當我說教會仍是如此時,你們可能覺得我太過分了,然而我並不認為如此,請各位耐心聽我說。這並非一個令人愉快的事實,但教會卻使人不得不說這些事實並不愉快。假設在我們現在活著的這個世上,一個幼嫩的女孩嫁給一個感染梅毒的男人,天主教會會說:「這是一項不可分割的聖事,你們必須忍耐禁慾或廝守一起,而若你們廝守一起,你們不能採取避孕措施來阻止梅毒小孩誕生。」除了與生俱來的同情被教義所綑綁、或對於所有痛苦的道德本性已泯滅之外,無人仍可堅持讓這些事情繼續是正確和恰當的。

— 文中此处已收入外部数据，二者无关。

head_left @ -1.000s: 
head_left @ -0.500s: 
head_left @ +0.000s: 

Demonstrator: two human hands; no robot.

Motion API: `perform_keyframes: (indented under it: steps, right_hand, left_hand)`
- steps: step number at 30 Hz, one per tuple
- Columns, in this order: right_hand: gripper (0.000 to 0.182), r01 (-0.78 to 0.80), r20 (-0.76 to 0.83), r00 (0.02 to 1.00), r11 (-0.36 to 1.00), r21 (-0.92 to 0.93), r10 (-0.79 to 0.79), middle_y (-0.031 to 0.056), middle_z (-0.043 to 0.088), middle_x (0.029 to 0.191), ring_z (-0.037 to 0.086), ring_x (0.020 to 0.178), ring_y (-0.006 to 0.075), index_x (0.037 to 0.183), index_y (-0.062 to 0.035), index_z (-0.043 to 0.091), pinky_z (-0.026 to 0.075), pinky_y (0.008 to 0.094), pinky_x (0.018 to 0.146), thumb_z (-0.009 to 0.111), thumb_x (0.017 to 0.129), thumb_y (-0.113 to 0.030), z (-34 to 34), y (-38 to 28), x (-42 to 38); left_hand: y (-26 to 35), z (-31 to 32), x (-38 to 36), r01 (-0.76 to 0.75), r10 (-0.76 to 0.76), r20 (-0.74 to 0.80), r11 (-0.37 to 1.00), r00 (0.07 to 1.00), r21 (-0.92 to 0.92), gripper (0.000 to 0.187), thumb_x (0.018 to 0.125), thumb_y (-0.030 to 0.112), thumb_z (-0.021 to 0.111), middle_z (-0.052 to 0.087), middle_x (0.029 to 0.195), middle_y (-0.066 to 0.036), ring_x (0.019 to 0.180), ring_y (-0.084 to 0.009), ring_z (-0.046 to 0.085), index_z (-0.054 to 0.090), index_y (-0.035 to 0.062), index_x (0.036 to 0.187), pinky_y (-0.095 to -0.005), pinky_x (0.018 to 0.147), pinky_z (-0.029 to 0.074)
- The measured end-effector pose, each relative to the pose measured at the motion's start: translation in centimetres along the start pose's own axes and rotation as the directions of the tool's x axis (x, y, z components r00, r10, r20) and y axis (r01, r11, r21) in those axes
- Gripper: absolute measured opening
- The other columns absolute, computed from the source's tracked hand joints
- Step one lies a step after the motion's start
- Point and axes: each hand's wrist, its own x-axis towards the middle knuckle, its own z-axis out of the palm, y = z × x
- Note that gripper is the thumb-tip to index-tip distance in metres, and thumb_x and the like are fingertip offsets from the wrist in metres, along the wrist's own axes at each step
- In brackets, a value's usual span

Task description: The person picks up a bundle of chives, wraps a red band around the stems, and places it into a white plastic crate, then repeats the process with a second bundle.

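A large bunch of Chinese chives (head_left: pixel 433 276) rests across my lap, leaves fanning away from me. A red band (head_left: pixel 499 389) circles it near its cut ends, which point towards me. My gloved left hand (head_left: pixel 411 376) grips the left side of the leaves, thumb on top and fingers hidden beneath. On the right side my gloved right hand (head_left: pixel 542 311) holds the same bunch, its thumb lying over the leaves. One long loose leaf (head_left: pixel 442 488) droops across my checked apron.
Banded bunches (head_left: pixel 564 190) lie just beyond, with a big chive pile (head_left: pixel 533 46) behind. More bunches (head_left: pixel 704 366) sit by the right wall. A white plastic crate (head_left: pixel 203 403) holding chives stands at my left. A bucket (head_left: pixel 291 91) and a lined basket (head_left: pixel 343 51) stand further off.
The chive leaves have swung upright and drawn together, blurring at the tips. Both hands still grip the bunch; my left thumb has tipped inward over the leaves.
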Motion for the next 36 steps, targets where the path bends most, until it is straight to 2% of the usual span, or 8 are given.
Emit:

這只是一個例子,在現今教會許多堅稱為道德的事情,卻導致所有人遭受不應得和不必要的痛苦,而我們當然知道,教會對於世上各種減少痛苦的進步和改進仍是主力反對,因為教會把道德標籤為某個狹窄的行為準則,可是那卻與人類幸福亳無關係。而當你們說,為了人類幸福,這個那個都需要做時,他們則認為那些都與人類幸福無關:「人類幸福與道德有何關係?道德的宗旨並非要令人幸福的。」

恐懼是宗教的基礎

我認為宗教是以恐懼作為基礎,部分是對未知的恐懼,而另一部分正如我所說,是在所有麻煩和爭執出現時,感覺有類似大哥在旁的願望。恐懼是全部事情的基礎:對神秘的恐懼、對挫敗的恐懼、對死亡的恐懼,恐懼是殘酷之母,因此難怪殘酷與宗教都是攜手而行,因為恐懼都是兩者的基礎。在現今這個世界,藉著科學的幫助,我們開始能夠明白事物多一點、掌握事物多一點,而科學正逐步邁向反抗基督教、反抗教會、反抗所有舊準則,科學能夠幫助我們克服這個與人類歷代共存的畏懼,科學能夠教導我們,我想我們自己的心都能夠教導我們,不再四處尋覓虛幻的支援,不再編造天上的支持者,而是以自身在地上的力量,去令這個世界成為人類生活得更好的地方,而非教會在多個世紀以來所營造的那種地方。

我們必須做甚麼

我們要獨立自主和誠實公正地觀察這個世界,包括當中好的事實、壞的事實,它的美、它的醜,世界是怎麼就怎麼看待它,無須害怕。我們要以智慧征服這個世界,而不僅僅被來自世上的恐懼像奴隸般地壓抑著自己。上帝的整套構想源於古老東方的極權統治,那是一套不尊重人們自由的構想,當你聽到人們在教會內自我貶抑、自稱為可憐的罪人等等時,對於有自尊的人看來是可鄙和不尊重的。我們應該站起來,坦率地面對這個世界,我們應該盡力令這個世界美好,而如非所願,始終它已比過往所有時期其他人所做的更好了。一個美好的世界需要知識、仁慈和勇氣,它並不需要一個過後令人遺憾的強烈慾望,或是很久以前愚昧人們所說的話對自由智慧的束縛,它需要一個無懼的觀念和一個自由的智慧,它需要對未來的希望,而非總是回望已死的過去,我們相信以我們的智慧,定能創造遠勝過去的未來。